BEFORE: BOWES, J., OLSON, J., and MURRAY, J.

MEMORANDUM BY OLSON, J.: FILED: April 28, 2023

The Commonwealth of Pennsylvania appeals from an order entered on

June 24, 2022, which granted a motion to suppress filed by Appellee, Michael

Stark. The Commonwealth contends that the trial court abused its discretion

or committed an error of law in granting Appellee’s motion. After careful

review, we reverse the trial court’s suppression ruling and remand for further

proceedings.

The trial court summarized the relevant facts established at the May 31,

2022 suppression hearing as follows:

On January 2, 2022, Officer [Richard] Oddi of the Cecil Township Police initiated a traffic stop of a silver Ford Mustang [because] the registered owner of the vehicle [possessed] a suspended drivers’ license. The driver of the vehicle matched the profile of the registered owner, [Appellee]. The officer was in an unmarked vehicle but wore full uniform. After approaching the vehicle, [Officer Oddi] confirmed that [Appellee] . . . was the driver. [Appellee] acknowledged that his license was suspended and[, upon Officer Oddi’s request for J-A02014-23

his license and registration, Appellee gave him] a credit card for identification. The passenger of the vehicle provided a drivers’ license. [Officer Oddi] took the credit card and license to his patrol vehicle, [and instructed] the occupants of the [vehicle] to “sit tight[”] and “[not to] get out of the car.” [After several minutes, Officer Oddi] again returned to the vehicle to ask [Appellee] his address, which he provided [via] two traffic citations[. During this interaction, Officer Oddi] asked [Appellee] where he was coming [from], to which [Appellee] responded, “[c]ame from Pittsburgh[, Pennsylvania], came to see him . . . not even gonna [sic] lie, I came to smoke with him.”
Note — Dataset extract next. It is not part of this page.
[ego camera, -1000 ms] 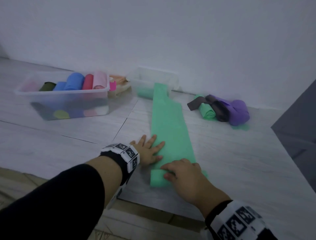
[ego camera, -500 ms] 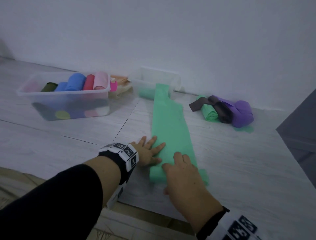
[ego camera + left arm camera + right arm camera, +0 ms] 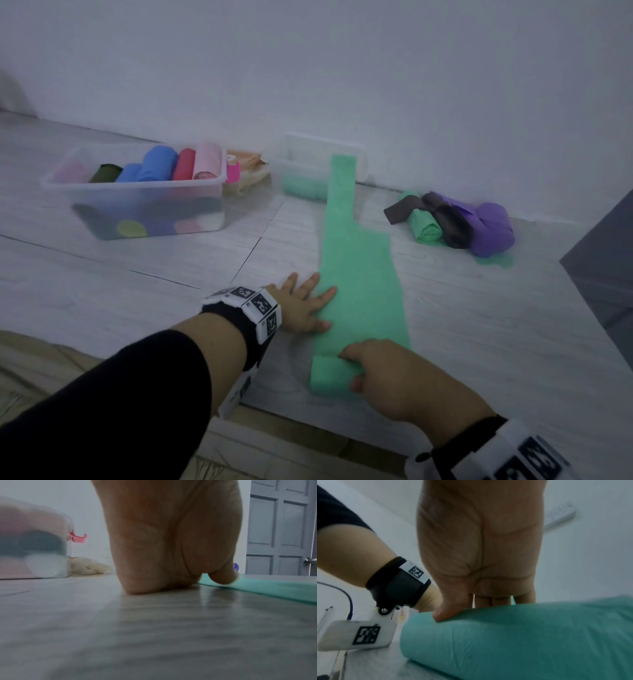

[Officer Oddi’s] next question to [Appellee] was, “Did you have some already?” [Appellee] admitted that he smoked about an hour prior. [Officer Oddi then asked if either Appellee or the passenger had a medical marijuana card. Appellee indicated he did not. The passenger stated he did have a medical marijuana card, but it was not with him. Lastly, Officer Oddi] asked if there [was] any marijuana in the vehicle, to which [Appellee] answered, “Yes.”

Officer Oddi then returne[d] to his patrol vehicle. When another officer arrive[d] at the scene[, the officer asked what was] going on [and] Officer Oddi responde[d], “[Appellee] admitted to smoking an hour and a half ago, said there [was] weed in the car, someone has a medical marijuana card but it [is] not him . . . gonna [sic] take the driver out first.”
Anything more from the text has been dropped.